Dogs have a natural movement pattern that involves walking, trotting, weaving, stopping, going. Being forced to walk on a six-foot leash at a glacial human pace is very difficult for most active young dogs. Now add in being restrained directly next to the human, with minimal or no allowance for doing those normal movement patterns or investigating the scents that are all around him.

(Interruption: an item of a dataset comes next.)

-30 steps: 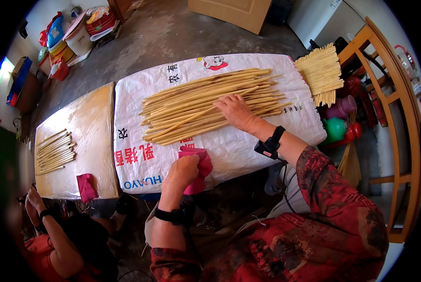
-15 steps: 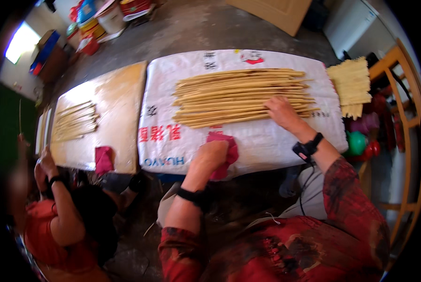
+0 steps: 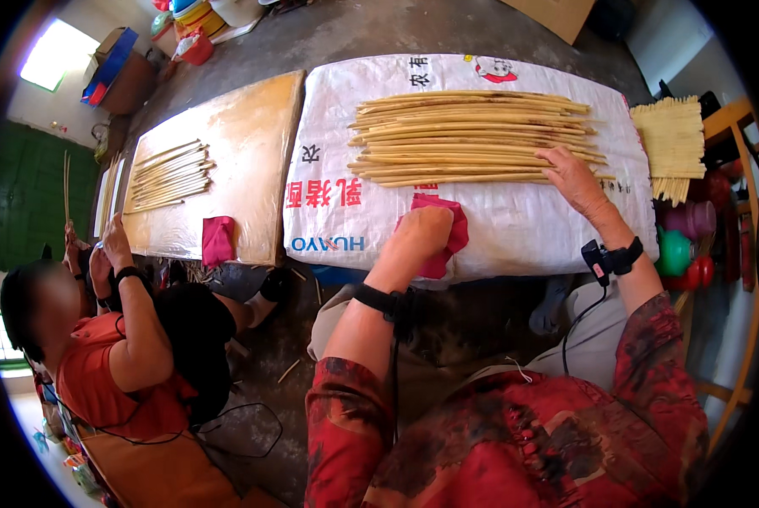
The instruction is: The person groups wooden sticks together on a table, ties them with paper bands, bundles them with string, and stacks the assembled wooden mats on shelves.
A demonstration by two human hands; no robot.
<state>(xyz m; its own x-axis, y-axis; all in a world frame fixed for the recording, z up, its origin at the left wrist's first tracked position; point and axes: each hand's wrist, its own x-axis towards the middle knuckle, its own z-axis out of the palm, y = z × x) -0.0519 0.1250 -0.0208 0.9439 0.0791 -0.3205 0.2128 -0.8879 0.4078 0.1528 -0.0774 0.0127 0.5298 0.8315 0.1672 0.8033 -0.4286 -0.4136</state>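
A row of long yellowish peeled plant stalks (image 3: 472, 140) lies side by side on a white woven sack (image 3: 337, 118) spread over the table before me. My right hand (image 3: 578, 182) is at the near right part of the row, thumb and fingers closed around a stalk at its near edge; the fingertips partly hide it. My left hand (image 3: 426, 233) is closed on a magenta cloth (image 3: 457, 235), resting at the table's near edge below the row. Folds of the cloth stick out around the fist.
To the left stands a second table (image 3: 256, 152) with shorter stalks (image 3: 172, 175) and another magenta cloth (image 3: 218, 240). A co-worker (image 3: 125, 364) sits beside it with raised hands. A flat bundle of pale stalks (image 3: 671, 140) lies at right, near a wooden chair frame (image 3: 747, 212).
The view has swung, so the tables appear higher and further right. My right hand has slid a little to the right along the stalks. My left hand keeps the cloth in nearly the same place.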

To make it even less fulfilling, many dogs are limited to going around the same boring neighborhood or city streets, on concrete, with only a few bushes or fire hydrants to investigate. It’s an exercise in boredom and frustration for the dog, which then becomes an exercise in frustration for the owner who is constantly correcting the dog for “misbehavior” that is really just the dog trying to be a dog.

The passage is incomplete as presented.